Please copy every line of the data in which the string "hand" appears.

*** Provided data Section Begins ***

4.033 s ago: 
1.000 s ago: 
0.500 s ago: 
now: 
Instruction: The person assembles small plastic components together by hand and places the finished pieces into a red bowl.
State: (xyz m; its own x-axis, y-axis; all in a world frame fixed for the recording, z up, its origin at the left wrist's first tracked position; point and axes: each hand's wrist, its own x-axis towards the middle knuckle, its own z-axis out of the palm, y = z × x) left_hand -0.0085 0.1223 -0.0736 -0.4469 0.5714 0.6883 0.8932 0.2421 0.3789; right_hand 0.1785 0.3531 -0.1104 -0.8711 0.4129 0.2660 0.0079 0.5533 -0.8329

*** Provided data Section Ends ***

▸ **Exercise response**:
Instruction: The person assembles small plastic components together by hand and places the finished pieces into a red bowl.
State: (xyz m; its own x-axis, y-axis; all in a world frame fixed for the recording, z up, its origin at the left wrist's first tracked position; point and axes: each hand's wrist, its own x-axis towards the middle knuckle, its own z-axis out of the palm, y = z × x) left_hand -0.0085 0.1223 -0.0736 -0.4469 0.5714 0.6883 0.8932 0.2421 0.3789; right_hand 0.1785 0.3531 -0.1104 -0.8711 0.4129 0.2660 0.0079 0.5533 -0.8329

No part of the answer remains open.